By the above method, after the decoding characters at each decoding moment are obtained, the decoding characters may be combined to obtain the recognized text. By setting multiple second network blocks in the decoding network, the overall scale of the speech recognition model may be greatly expanded, further improving the calculation effect of the model.

In the above-mentioned embodiments, the speech recognition model is adjusted according to at least a first loss. The first loss represents a difference between the preset attribute category annotated in a speech sample and a sample attribute category recognized and obtained by the speech recognition model under the target speech attribute. In some embodiments, during a training process, the sample attribute category classified by each first classification layer in the encoding network under the target speech attribute may be obtained. The first loss is determined according to the difference between the sample attribute category and the preset attribute category annotated in the speech sample. Network parameters of the speech recognition model are adjusted according to at least the first loss. In some other embodiments, the speech recognition model may be adjusted according to a second loss. The second loss is determined according to the following factors: under the target speech attribute, a proportion of each sample character in a text sample annotated by the speech sample belonging to each preset attribute category and an average probability that the sample character belongs to each preset attribute category. The training process of the speech recognition model will not be described in detail here, and please refer to the following for a detailed description.
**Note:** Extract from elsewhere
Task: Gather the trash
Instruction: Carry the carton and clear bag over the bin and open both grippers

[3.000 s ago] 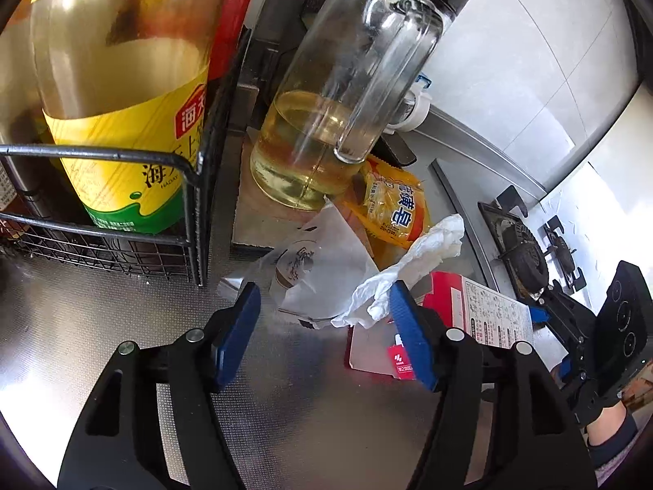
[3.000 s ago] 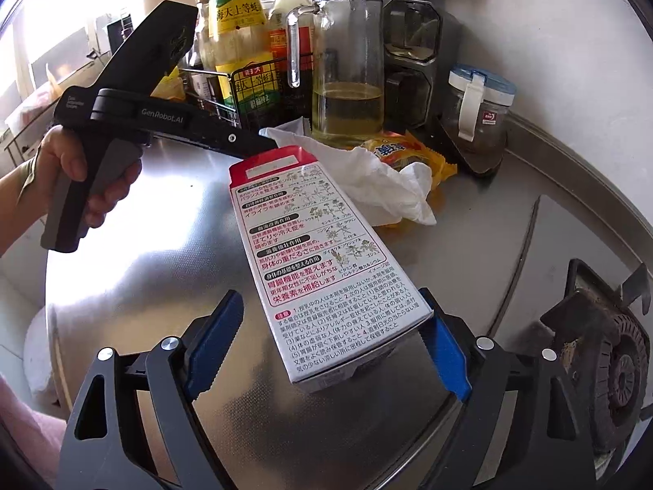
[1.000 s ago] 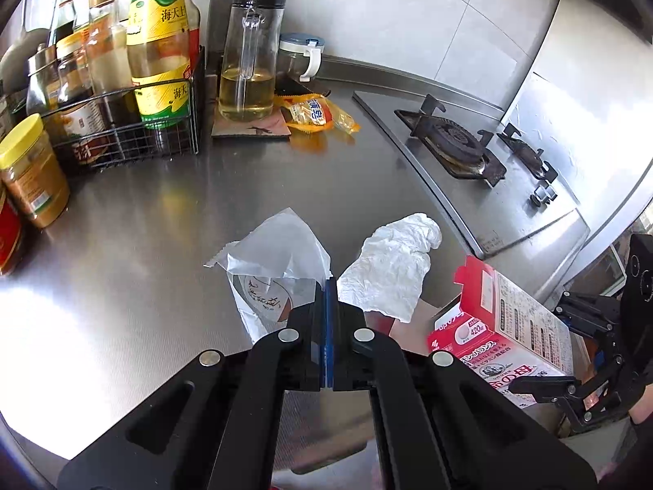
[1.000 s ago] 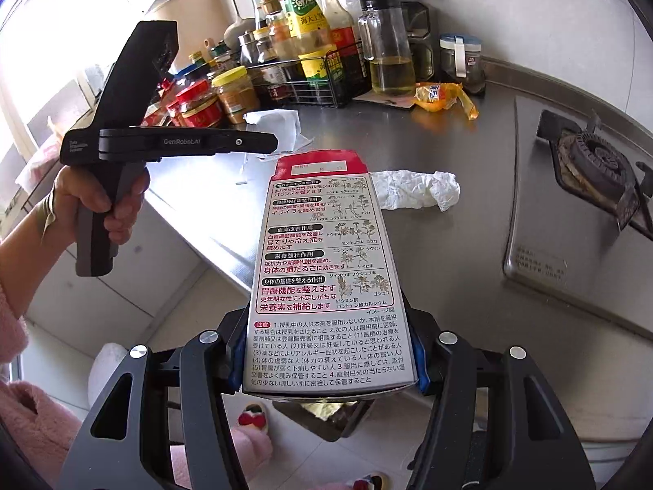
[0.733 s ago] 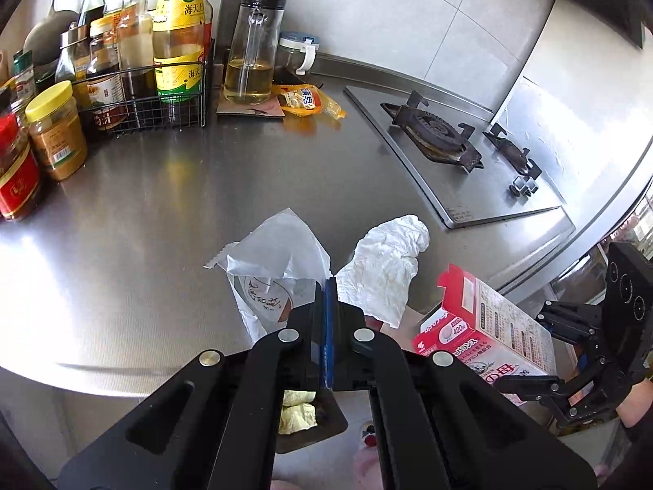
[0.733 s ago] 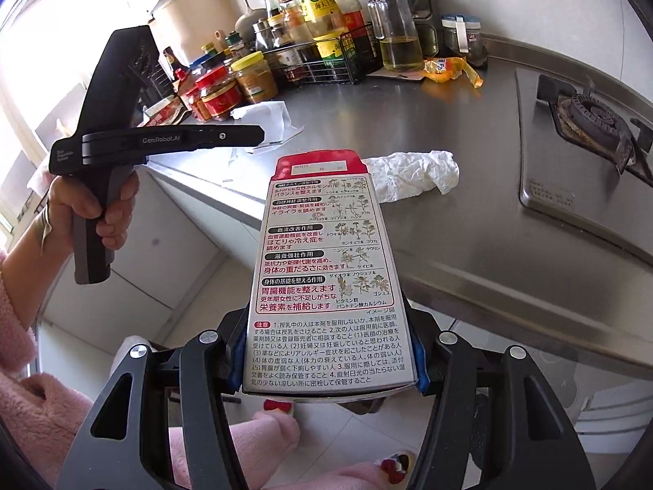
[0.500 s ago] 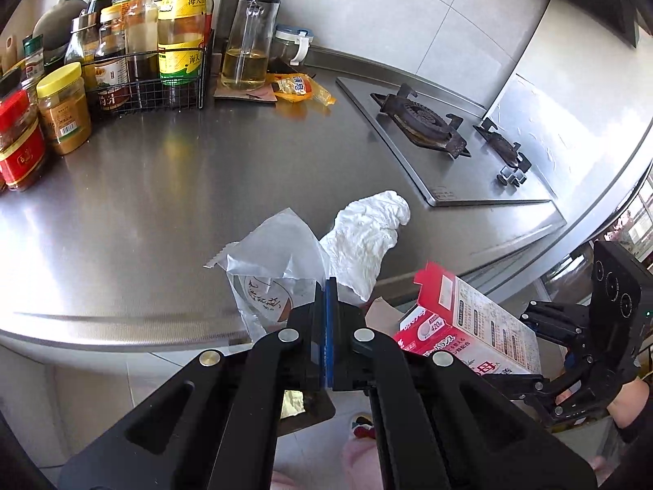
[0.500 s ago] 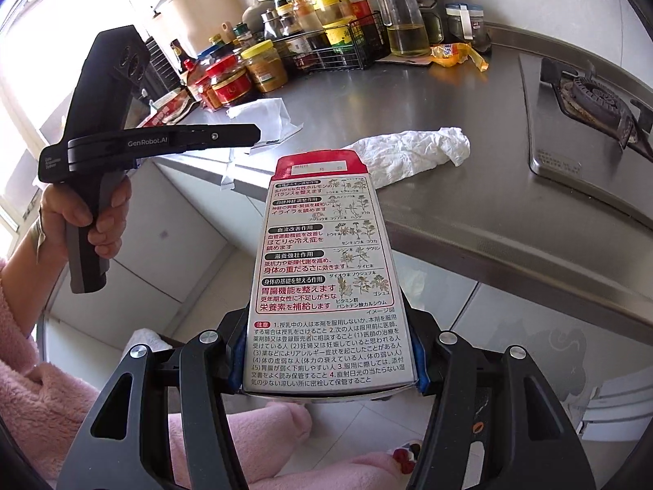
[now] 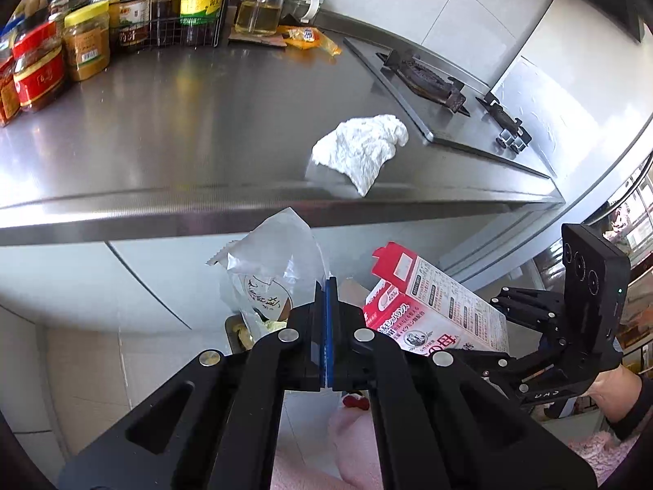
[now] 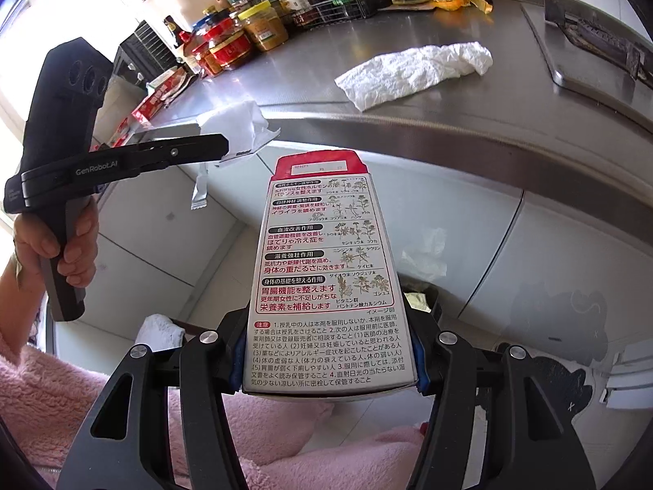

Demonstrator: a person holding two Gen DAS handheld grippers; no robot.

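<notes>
My left tongs (image 9: 326, 318) are pinched fully together on the clear plastic wrapper (image 9: 269, 269); its printed mark is unreadable. My right tongs (image 10: 326, 367) clamp the red-and-white box (image 10: 326, 277) across its base. Both have just come off the steel counter (image 9: 204, 122) and now hang below its edge, over a bin (image 10: 424, 298) under the box. Next comes dropping both, I judge. The crumpled tissue (image 9: 361, 149) lies ahead on the counter, uncollected. The box carries Japanese text, including 注意; the left tongs read "GenRobot.AI".
</notes>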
Through the above method, the speech is able to be recognized to obtain the recognized text. During a training stage, a process of obtaining the sample attribute categories recognized by the speech recognition model is trained in a supervised manner, and the model developers can clearly define characteristics of the samples assigned to each expert and the number of experts to be set. In this way, a smaller number of samples and experts may be used to train the speech recognition model, thereby reducing costs. Furthermore, the speech recognition model after training is used to recognize the speech. During an encoding process, the predicted attribute category is determined, and encoding is performed according to the predicted attribute category, so as to obtain the first encoding feature with a relatively high accuracy rate, thereby improving the speech recognition accuracy rate of the speech recognition model.

As shown in FIG. 3 and FIG. 4, FIG. 3 is a flow chart of a speech recognition method according to a second embodiment of the present disclosure, and FIG. 4 is a schematic framework view of an encoding network according to another embodiment of the present disclosure. The method may include the operations executed by the following blocks.
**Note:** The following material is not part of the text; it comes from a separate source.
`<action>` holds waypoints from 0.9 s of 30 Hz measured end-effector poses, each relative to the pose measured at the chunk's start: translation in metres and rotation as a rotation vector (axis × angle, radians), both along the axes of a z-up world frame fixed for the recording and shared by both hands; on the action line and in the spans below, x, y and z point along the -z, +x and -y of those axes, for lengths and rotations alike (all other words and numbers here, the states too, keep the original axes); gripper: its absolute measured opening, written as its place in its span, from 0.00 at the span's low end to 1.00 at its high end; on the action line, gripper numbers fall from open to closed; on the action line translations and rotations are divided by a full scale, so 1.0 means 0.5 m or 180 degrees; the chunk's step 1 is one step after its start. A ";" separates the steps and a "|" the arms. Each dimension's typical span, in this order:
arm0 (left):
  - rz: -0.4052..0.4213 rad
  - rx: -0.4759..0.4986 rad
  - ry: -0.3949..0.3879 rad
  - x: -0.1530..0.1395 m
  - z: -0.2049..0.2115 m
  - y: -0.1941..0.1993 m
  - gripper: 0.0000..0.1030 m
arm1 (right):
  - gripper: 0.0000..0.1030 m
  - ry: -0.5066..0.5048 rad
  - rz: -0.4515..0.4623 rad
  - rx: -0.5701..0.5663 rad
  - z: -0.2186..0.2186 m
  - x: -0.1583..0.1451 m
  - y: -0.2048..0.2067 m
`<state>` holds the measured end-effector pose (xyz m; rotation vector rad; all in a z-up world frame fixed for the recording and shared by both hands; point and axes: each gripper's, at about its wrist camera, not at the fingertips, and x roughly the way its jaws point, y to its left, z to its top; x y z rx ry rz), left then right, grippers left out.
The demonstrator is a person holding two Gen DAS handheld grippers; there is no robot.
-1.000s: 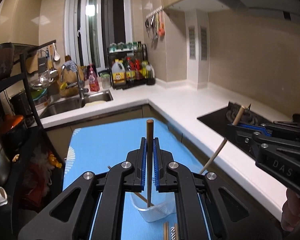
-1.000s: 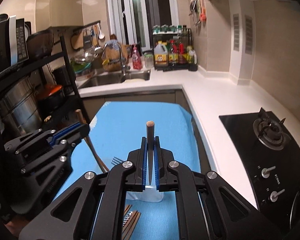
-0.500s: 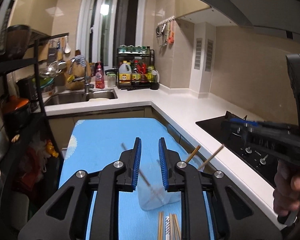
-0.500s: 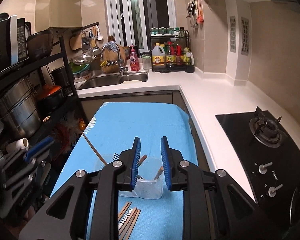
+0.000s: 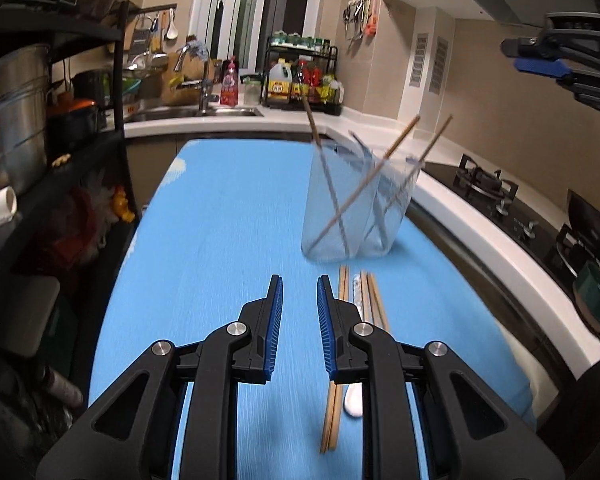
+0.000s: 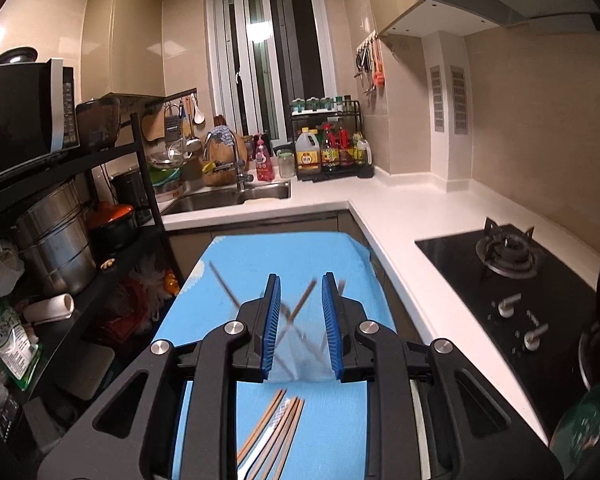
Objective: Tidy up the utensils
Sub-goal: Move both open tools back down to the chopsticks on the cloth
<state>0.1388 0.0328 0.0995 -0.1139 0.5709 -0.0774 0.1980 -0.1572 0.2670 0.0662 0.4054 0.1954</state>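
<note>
A clear plastic cup [image 5: 356,208] stands on the blue cloth [image 5: 220,240] with several chopsticks and a fork leaning in it. Loose wooden chopsticks [image 5: 342,292] and a white spoon [image 5: 354,398] lie on the cloth in front of the cup. My left gripper [image 5: 299,280] is open and empty, low over the cloth, just left of the loose pile. My right gripper [image 6: 301,276] is open and empty, higher up; the blurred cup [image 6: 300,344] shows between and behind its jaws, not touched. Loose chopsticks [image 6: 276,428] lie below it. The right gripper [image 5: 540,56] also shows at the top right.
A white L-shaped counter [image 6: 400,216] wraps the blue-covered board, with a black gas hob [image 6: 508,252] on the right and a sink [image 6: 236,196] at the back. A black rack with steel pots [image 6: 60,240] stands close on the left. A green bowl [image 5: 596,296] sits by the hob.
A second ago each gripper was shut on an upright chopstick above the cup. Both have let go and opened; the chopsticks now lean in the cup. My left gripper dropped back toward the cloth.
</note>
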 end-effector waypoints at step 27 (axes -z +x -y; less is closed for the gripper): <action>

At block S31, the to-be-recognized speech is obtained and the speech recognition model after training is obtained.

The speech recognition model includes the encoding network and the decoding network.

At block S32, the first network block corresponding to the current stage is selected as the first target network block.

At block S33, the first classification layer in the first target network block is used to perform classifying to obtain the first probability that the to-be-recognized speech belongs to each preset attribute category under the target speech attribute.

At block S34, the predicted attribute category to which the to-be-recognized speech belongs is determined according to the first probability that the to-be-recognized speech belongs to each preset attribute category.

At block S35, the first expert layer corresponding to the predicted attribute category in the first target network block is selected as the first target expert layer.

At block S36, the first target expert layer is used to perform encoding to obtain the first encoding feature.

Blocks S31-S36 please refer to the first embodiment of the speech recognition method provided in the present disclosure, and will not be repeated here.

At block S37, a shared expert layer is used to perform encoding to obtain a second encoding feature.

As shown in FIG. 4, the coding network may further include the shared expert layer. In some embodiments, the shared expert layer may be set in each first network block. The shared expert layer is configured to perform an encoding process on the initial features of the to-be-recognized speech input into the first network block or the first encoding feature output by the previous first network block to obtain the second encoding feature.

At block S38, the first encoding feature and the second encoding feature are fused to obtain the first encoding feature finally output by the first target network block.

The first encoding feature output by the first target expert layer in the first network block corresponding to the current stage and the second encoding feature output by the shared expert layer are fused to obtain the first encoding feature finally output by the first target network block. The fusion of the first encoding feature and the second encoding feature may be achieved by adding or concatenating the first encoding feature and the second encoding feature.

At block S39, decoding is performed on the first encoding feature according to the decoding network to obtain the recognition text of the to-be-recognized speech.

The detailed implementation of block S39 please refer to block S13 of the first embodiment of the speech recognition method provided in the present disclosure, which will not be repeated here.

The shared expert layer may be added to the decoding network. In some embodiments, the shared expert layer may be set in each second network block. The shared expert layer is configured to perform a decoding process on the initial features of the decoding characters input to the second network block or a second decoding feature output by a previous second network block to obtain a second decoding feature. The first decoding feature output by the second target expert layer in the second network block corresponding to the current stage and the second decoding feature output by the shared expert layer are fused to obtain a first decoding feature finally output by the second target network block. The operations of encoding by the shared expert layer may be executed simultaneously with the operations of encoding by the first target expert layer, or before the operations of encoding by the first target expert layer.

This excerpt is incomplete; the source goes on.